TASK:
The listing below is to be written out word for word, minus its images.

PROVIDED DATA:
----
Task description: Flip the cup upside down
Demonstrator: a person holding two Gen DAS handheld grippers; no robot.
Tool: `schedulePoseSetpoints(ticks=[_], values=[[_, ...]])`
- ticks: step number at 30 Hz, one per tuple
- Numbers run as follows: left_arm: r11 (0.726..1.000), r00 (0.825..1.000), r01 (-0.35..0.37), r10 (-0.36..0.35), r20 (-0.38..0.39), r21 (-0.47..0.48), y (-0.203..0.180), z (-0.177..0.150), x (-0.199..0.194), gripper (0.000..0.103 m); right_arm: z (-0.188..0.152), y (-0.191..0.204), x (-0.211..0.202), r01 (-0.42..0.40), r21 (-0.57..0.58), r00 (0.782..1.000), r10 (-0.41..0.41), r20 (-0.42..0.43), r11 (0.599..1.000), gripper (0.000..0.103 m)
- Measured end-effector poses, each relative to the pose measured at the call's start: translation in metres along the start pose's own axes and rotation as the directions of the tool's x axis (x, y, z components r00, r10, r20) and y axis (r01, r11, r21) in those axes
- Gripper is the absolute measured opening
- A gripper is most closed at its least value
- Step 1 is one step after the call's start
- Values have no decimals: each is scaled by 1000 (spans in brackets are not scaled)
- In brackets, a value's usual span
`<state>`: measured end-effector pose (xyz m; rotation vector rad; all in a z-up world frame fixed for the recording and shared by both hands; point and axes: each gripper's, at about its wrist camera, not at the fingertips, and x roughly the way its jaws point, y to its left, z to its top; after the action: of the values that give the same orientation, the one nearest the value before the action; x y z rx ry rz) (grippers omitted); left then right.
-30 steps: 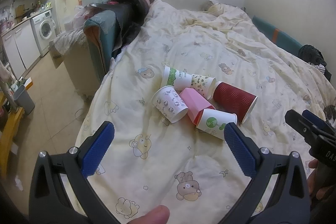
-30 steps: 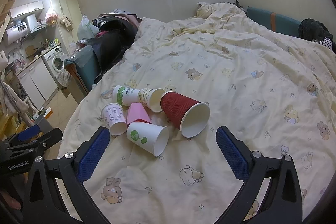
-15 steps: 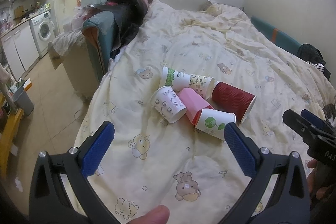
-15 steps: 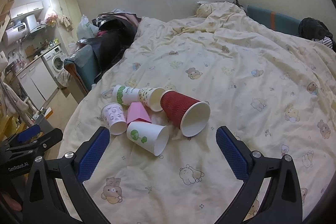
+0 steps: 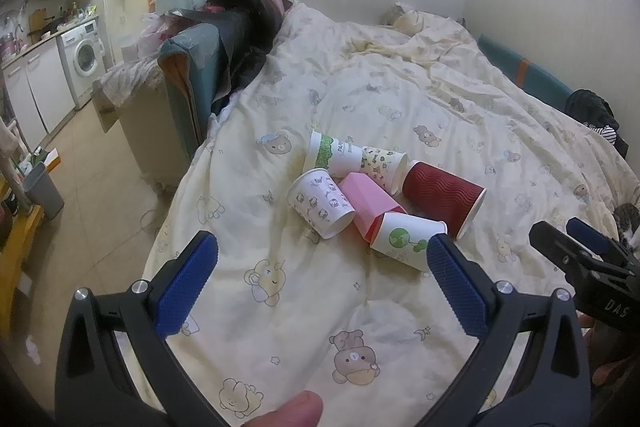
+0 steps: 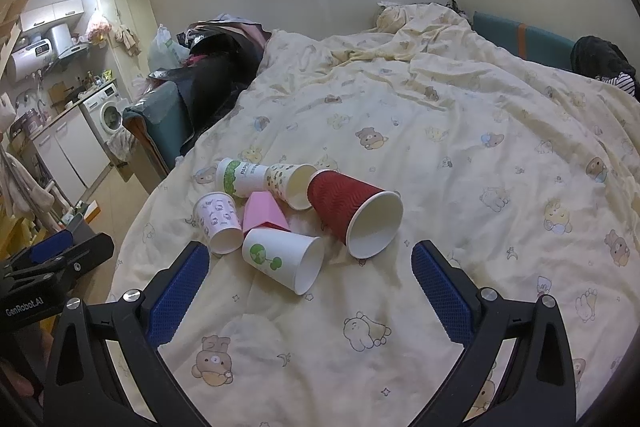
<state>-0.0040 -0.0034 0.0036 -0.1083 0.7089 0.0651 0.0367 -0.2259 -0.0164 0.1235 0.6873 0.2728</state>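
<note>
Several paper cups lie on their sides in a cluster on the bed: a red ribbed cup (image 6: 352, 211) (image 5: 442, 193), a white cup with a green tree (image 6: 282, 257) (image 5: 404, 239), a pink cup (image 6: 262, 213) (image 5: 368, 203), a white cartoon-print cup (image 6: 218, 221) (image 5: 320, 203), a green-banded white cup (image 6: 240, 177) (image 5: 332, 155) and a dotted cup (image 6: 290, 183) (image 5: 382, 165). My left gripper (image 5: 320, 279) is open and empty, short of the cluster. My right gripper (image 6: 310, 287) is open and empty, just short of the tree cup.
The bed's cream bear-print duvet (image 6: 460, 155) spreads far and right. The bed edge drops to a tiled floor (image 5: 88, 187) at left. A teal chair piled with clothes (image 5: 200, 67) stands beside the bed. A washing machine (image 5: 86, 57) stands far left.
Both grippers have edged slightly closer to the cups. The cups have not moved and both grippers stay open.
</note>
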Motion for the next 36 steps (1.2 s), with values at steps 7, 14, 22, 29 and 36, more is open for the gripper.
schedulePoseSetpoints(ticks=[7, 14, 22, 29, 36], values=[[1000, 1000, -3, 3, -12, 0, 1, 2, -1, 103, -1, 0, 0, 3, -2, 1000, -3, 3, 1000, 103], [1000, 1000, -6, 6, -13, 3, 1, 2, 0, 103, -2, 0, 0, 2, -2, 1000, -2, 5, 1000, 103], [1000, 1000, -7, 7, -20, 3, 2, 0, 1, 103, -2, 1, -1, -10, -3, 1000, 10, -2, 1000, 103], [1000, 1000, -14, 14, -27, 6, 3, 0, 4, 103, -2, 0, 3, -12, 1, 1000, 12, -20, 1000, 103], [999, 991, -36, 33, -133, -24, 16, 16, 22, 103, 12, 2, 5, -18, 4, 998, 18, -60, 1000, 103]])
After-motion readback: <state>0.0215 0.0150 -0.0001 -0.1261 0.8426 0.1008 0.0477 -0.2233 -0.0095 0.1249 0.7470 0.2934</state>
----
OUTPUT OF THE EXERCISE:
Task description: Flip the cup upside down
Demonstrator: a person holding two Gen DAS handheld grippers; no robot.
Tool: `schedulePoseSetpoints(ticks=[_], values=[[_, ...]])`
- ticks: step number at 30 Hz, one per tuple
- Numbers run as follows: left_arm: r11 (0.726..1.000), r00 (0.825..1.000), r01 (-0.35..0.37), r10 (-0.36..0.35), r20 (-0.38..0.39), r21 (-0.47..0.48), y (-0.203..0.180), z (-0.177..0.150), x (-0.199..0.194), gripper (0.000..0.103 m); right_arm: z (-0.188..0.152), y (-0.191..0.204), x (-0.211..0.202), r01 (-0.42..0.40), r21 (-0.57..0.58), r00 (0.782..1.000), r10 (-0.41..0.41), r20 (-0.42..0.43), r11 (0.599..1.000), gripper (0.000..0.103 m)
- Measured end-effector poses, each relative to the pose measured at the call's start: translation in metres along the start pose's own axes and rotation as the directions of the tool's x axis (x, y, z components r00, r10, r20) and y axis (r01, r11, r21) in those axes
- Gripper is the absolute measured opening
- A gripper is most closed at its least value
- Step 1 is one step after the call's start
- Values have no decimals: each is scaled by 1000 (spans in brackets are not scaled)
- In brackets, a value's usual span
`<state>`: measured end-effector pose (xyz m; rotation vector rad; all in a z-up world frame fixed for the recording and shared by both hands; point and axes: each gripper's, at about its wrist camera, not at the fingertips, and x roughly the way its jaws point, y to its left, z to its top; after the action: of the values that give the same orientation, the one nearest the value before the action; x y z rx ry rz) (grippers omitted); left then right.
-30 steps: 
-30 steps: 
-15 steps: 
-15 steps: 
+0 steps: 
+0 steps: 
<state>-0.0040 -0.0034 0.0036 -0.1083 0.7089 0.0651 0.0367 -0.2259 -0.0164 0.1235 0.6873 0.2728</state>
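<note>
Several paper cups lie on their sides in a cluster on the bed: a red ribbed cup (image 6: 352, 211) (image 5: 442, 193), a white cup with a green tree (image 6: 282, 257) (image 5: 404, 239), a pink cup (image 6: 262, 213) (image 5: 368, 203), a white cartoon-print cup (image 6: 218, 221) (image 5: 320, 203), a green-banded white cup (image 6: 240, 177) (image 5: 332, 155) and a dotted cup (image 6: 290, 183) (image 5: 382, 165). My left gripper (image 5: 320, 279) is open and empty, short of the cluster. My right gripper (image 6: 310, 287) is open and empty, just short of the tree cup.
The bed's cream bear-print duvet (image 6: 460, 155) spreads far and right. The bed edge drops to a tiled floor (image 5: 88, 187) at left. A teal chair piled with clothes (image 5: 200, 67) stands beside the bed. A washing machine (image 5: 86, 57) stands far left.
Both grippers have edged slightly closer to the cups. The cups have not moved and both grippers stay open.
</note>
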Motion for the next 36 steps (1.2 s), with values at steps 7, 14, 22, 29 and 36, more is open for the gripper.
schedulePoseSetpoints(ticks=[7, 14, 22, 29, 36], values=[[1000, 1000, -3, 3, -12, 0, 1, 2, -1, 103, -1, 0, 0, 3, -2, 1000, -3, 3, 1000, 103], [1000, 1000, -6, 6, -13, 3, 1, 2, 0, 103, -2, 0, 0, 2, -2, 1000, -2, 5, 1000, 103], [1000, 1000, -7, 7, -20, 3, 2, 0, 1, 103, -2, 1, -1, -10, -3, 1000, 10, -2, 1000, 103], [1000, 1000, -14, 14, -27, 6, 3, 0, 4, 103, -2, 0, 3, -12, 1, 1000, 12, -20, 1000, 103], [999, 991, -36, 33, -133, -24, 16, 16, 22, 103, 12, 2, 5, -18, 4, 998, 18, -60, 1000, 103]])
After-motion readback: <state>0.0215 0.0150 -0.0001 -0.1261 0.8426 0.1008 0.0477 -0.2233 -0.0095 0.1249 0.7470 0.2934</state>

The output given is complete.